|
|
|
|
|
Search
01/06/2022 Robert Kornfeld, DPM
Preparing Podiatric Medicine for its Future Role in Healthcare: A Half Century is Much Too Long
As a 1980 graduate of NYCPM, I can say it’s now been 41 years of the same old story - Podiatry lamenting its role and position in healthcare. Podiatrists feeling less than and instead of calling themselves podiatrists, they introduce themselves as foot and ankle surgeons and say they went to medical school. 41 years of podiatry as a “second class” profession. To be honest, I have NOT had a good experience being part of this profession.
I now avoid interacting on a professional level with other podiatrists. However, I have had a wonderful and rewarding career and at 67 years of age, have no plans to retire. I love what I do and how I practice. But I have found the overall mentality of most podiatrists to be negative and disappointed in their career choice. Many “hate” podiatry. Most have a long list of grievances. It’s too late for me to care any longer. To me, this profession has been on a long and steady course to crash and burn and die holding onto the DPM degree.
After 41 years of striving for parity which still has not come, it seems obvious that podiatry needs to become just another residency choice after completing MEDICAL school and receiving an MD degree. I can just ride out the remaining years I will have in practice.

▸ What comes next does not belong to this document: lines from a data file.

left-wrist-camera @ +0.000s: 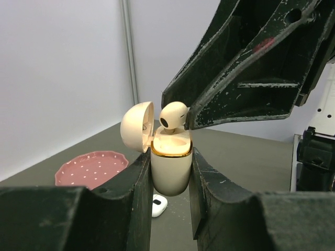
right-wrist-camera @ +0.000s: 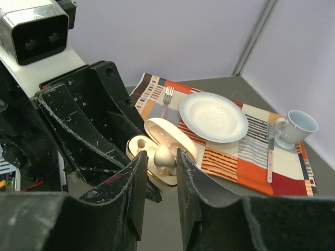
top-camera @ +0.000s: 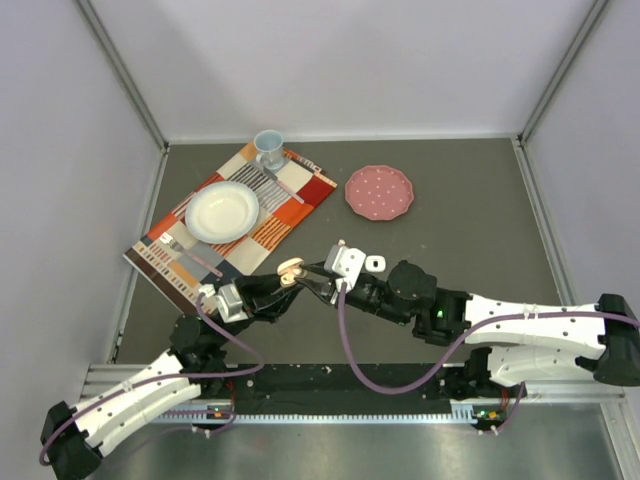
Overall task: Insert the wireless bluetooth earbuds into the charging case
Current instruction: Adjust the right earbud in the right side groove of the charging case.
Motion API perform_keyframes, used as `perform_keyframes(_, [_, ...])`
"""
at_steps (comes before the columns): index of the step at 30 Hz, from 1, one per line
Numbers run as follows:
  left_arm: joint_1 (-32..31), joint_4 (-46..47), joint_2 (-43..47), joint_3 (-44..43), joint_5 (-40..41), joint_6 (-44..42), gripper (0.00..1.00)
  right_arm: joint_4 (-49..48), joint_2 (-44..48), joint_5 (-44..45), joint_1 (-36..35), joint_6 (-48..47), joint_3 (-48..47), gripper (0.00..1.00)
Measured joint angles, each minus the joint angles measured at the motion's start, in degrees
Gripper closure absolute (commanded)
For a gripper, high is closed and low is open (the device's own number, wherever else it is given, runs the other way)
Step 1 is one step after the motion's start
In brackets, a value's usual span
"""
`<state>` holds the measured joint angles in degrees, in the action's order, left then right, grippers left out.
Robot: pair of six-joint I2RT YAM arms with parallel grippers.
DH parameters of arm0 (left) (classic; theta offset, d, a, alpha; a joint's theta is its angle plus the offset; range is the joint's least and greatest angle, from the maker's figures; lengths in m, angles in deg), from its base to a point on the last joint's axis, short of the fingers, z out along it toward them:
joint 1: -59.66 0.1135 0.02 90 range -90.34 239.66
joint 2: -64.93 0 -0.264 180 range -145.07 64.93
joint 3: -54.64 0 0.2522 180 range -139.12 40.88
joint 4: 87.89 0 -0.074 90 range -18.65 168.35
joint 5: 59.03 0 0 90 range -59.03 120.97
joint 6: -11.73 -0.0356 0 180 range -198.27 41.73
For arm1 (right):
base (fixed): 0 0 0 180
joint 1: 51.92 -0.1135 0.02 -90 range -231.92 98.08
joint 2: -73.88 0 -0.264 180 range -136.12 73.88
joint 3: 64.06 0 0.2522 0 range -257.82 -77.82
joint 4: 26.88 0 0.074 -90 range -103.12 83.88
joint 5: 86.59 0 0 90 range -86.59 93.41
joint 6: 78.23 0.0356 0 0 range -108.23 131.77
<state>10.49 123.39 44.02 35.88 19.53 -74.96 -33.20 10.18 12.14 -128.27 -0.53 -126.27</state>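
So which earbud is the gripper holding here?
The pale peach earbud pinched in the right gripper, at the mouth of the open case; the white earbud lies loose on the table.

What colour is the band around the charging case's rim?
Gold band on the cream charging case; left wrist view.

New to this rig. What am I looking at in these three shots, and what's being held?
Two robot arms, left and right, bolted at the edge of a table. The overhead picture looks down from behind them; the other two come from cameras on each wrist, so each shows its own black fingers. The left hand grips an open cream charging case. The right hand pinches an earbud at its opening. On the table: a striped placemat with a white plate, a fork and a blue cup, plus a pink dotted plate.
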Motion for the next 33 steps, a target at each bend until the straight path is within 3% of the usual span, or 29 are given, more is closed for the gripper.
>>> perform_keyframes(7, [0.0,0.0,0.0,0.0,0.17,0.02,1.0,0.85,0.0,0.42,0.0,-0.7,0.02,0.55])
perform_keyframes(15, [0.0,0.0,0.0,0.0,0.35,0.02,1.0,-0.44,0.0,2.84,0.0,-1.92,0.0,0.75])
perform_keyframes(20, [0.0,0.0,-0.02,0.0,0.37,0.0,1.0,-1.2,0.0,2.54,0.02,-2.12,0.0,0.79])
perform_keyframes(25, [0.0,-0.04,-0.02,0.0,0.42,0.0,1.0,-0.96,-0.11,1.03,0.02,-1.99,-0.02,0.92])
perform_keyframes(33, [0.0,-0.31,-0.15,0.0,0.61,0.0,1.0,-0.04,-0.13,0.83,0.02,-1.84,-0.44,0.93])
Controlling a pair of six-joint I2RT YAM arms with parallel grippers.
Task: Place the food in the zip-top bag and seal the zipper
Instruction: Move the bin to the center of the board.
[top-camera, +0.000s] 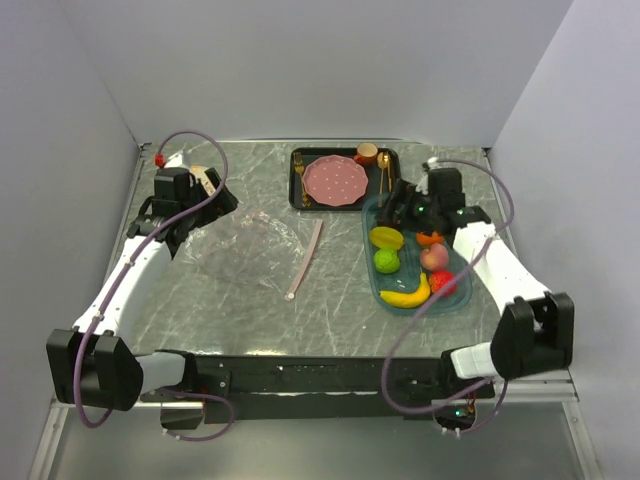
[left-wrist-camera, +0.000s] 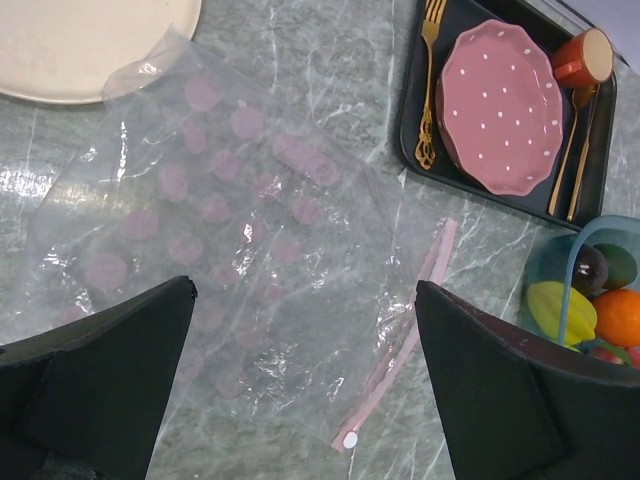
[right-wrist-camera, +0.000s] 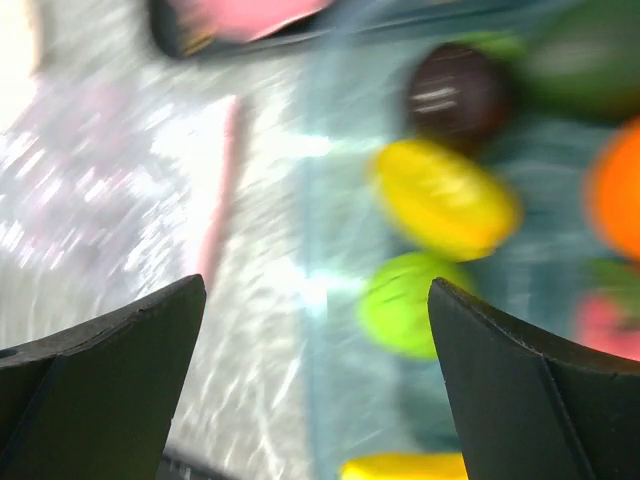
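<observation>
Left fingers (left-wrist-camera: 100, 390) wide, near zip-top bag (left-wrist-camera: 230, 240)

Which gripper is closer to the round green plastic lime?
Right. The right gripper hovers over the translucent blue tray's far end, beyond the lime; the left gripper is by the clear plastic bag.

Grey-green marbled desk (top-camera: 330, 310), black rectangular tray (top-camera: 297, 200) at its far edge, pink white-dotted scalloped plate (left-wrist-camera: 496, 105) on it, gold fork (left-wrist-camera: 429, 90) left, gold spoon (left-wrist-camera: 565, 150) and orange-red cup (left-wrist-camera: 585, 58) right, translucent blue oval tray (top-camera: 410, 265) just beside, cream round plate (left-wrist-camera: 80, 40).
</observation>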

But my honest prediction is that Podiatry as an allied health profession is not going to survive. Nurses, PAs and technicians are being trained in general podiatry services and are already providing similar care.
This would not be an issue if podiatrists were MDs. I’m really tired of attending seminars where you have to click on your specialty to register and podiatry is not a choice, yet chiropractic, NP and PA is. We have been and will continue to be the overlooked profession because we do not market ourselves to the public to build value and reputation. The public STILL DOES NOT KNOW WHO WE ARE AND WHAT WE ARE TRAINED AND LICENSED TO DO. My frustrations with this profession are decades old. My disappointments as well. What are we holding onto? I say a sinking ship.
Robert Kornfeld, DPM, NY, NY
Other messages in this thread:
01/17/2022 Leonard A. Levy, DPM, MPH
Preparing Podiatric Medicine for its Future Role in Healthcare: A Half Century is Much Too Long (Richard Bloch))
Richard Bloch, Executive Director of the Maryland Podiatric Medical Association, disagrees with my statement that there should ”be an organized effort by our profession taking the National Board Examinations and/or acquiring a license comparable to other medical specialties (e.g., ophthalmology, ENT, etc.).” Furthermore, he describes podiatric physicians as being "generically licensed" and says that their specialization is by training, certification and/or self-designation. He also concludes that “podiatrists elect to specialize by attending podiatric medical school and that the profession should be proud of its distinction in that regard”.
Mr. Bloch claims that whether the doctor has taken a particular exam is not something a patient looks at in deciding which doctor to consult with but a recognition of that doctor’s specialty and reputation.
Indeed, I do want the public to recognize podiatrists as physicians specializing in diseases and disorders affecting the foot and ankle but due to their education and training which prepares them to succeed in an exam demonstrating their ability as being equal to other allopathic and osteopathic physicians. Paraphrasing the bard, a rose by any other name is still a rose. Podiatric physicians do not “treat feet and ankles.” They provide medical and surgical care of people who seek care for problems affecting that part of their body.
It must also be recognized that in the last two decades there have been major changes in the education of osteopathic and allopathic physicians. In addition to passing the USMLE, there also needs to be significant modification in the education and training of the podiatric physician. This is not a statement based simply on opinion and/or didactic knowledge but on experience I accumulated over the 16 years I served as Associate Dean for Research and Innovation at Nova Southeastern University (NSU)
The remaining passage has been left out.